“You’re living the dream.”
“I wish I lived your life.”
“I’m jealous! You have such a perfect life”
Life. Perfection. Goals. Dreaming.
This, however, is not a reality- Rather, it’s not my reality.
Last year, I wrote a post about blogging and how it can often be perceived that bloggers, irrespective of what genre or niche they are in (food, lifestyle, fitness, travel or a combination of several) all have a perfect life. From my perspective, this is anything but the truth.
Unless you’re writing a novel-length blog post on a daily basis, the majority of your posts will be a minor snippet of what your life really entails- Sort of like the highlights reel. If you put it into perspective, We also need to take into consideration blogs which solely share recipes, fitness workouts or home decor ideas- They may include some story or memory within their post but more often than not- They know their audience and they are there for the recipe.
On TBMW, whilst I’ve shifted to sharing more recipes over random daily content, I still make it a point to include relevant commentary within those posts and also in my weekly catch up posts. While I’m fortunate to be calling this baby my ‘job’, it still takes a ton of hard work, time and commitment.

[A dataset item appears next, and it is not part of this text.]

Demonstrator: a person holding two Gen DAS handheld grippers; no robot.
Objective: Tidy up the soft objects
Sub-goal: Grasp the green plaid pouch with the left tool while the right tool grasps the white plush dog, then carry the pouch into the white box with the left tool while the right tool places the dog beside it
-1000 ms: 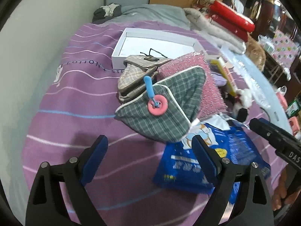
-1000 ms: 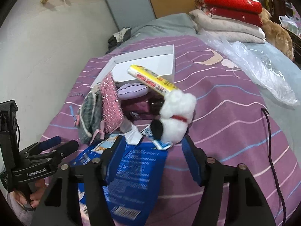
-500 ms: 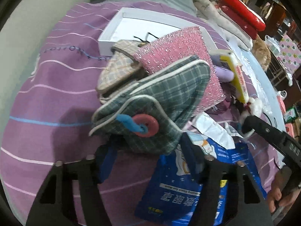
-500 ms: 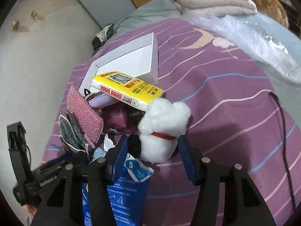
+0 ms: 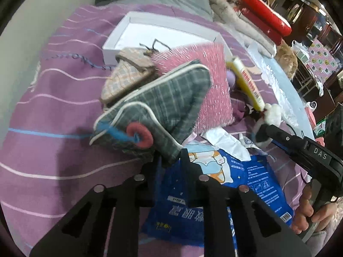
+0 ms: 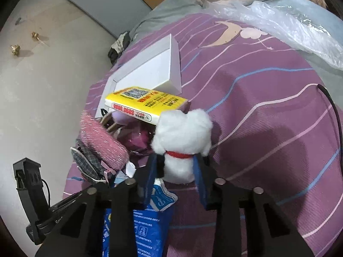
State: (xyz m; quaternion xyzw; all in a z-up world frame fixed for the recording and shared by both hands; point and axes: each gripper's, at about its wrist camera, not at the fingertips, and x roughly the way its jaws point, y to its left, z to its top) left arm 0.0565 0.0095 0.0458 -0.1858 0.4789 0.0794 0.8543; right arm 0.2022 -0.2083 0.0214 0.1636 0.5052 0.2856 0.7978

It absolutely grinds my gears when I get comments or emails from fellow bloggers and readers assuming I have some perfect life outside of blogging, in which my days are spent having tea parties with unicorns and nights out with a taco in my hand.
You don’t hear about parts of my life where a messy divorce is happening between high school friends.
You don’t hear about the parts about coming to terms to getting bashed through a hate crime.
You don’t hear about the family struggles going on and how I daily about the health and wellbeing of my mum.
You don’t hear about waking up sweating almost daily due to panic attacks from last year.
You don’t hear about how I have trouble sleeping worrying that my sister’s going to get taken advantage of again.
You don’t hear about the hours spent trying to call Iran to speak to my grandmother to make sure she’s taking her vitamins, remembering to eat and taking care of herself.
You don’t hear about waking up to a message telling you she’s been hit by a car and hell suddenly sounds appealing.
These are things I’m dealing with on a daily basis. This assumptions and accusations of perfection are not warranted.
If these instances are what you call or consider to be a ‘perfect life’- I don’t want one.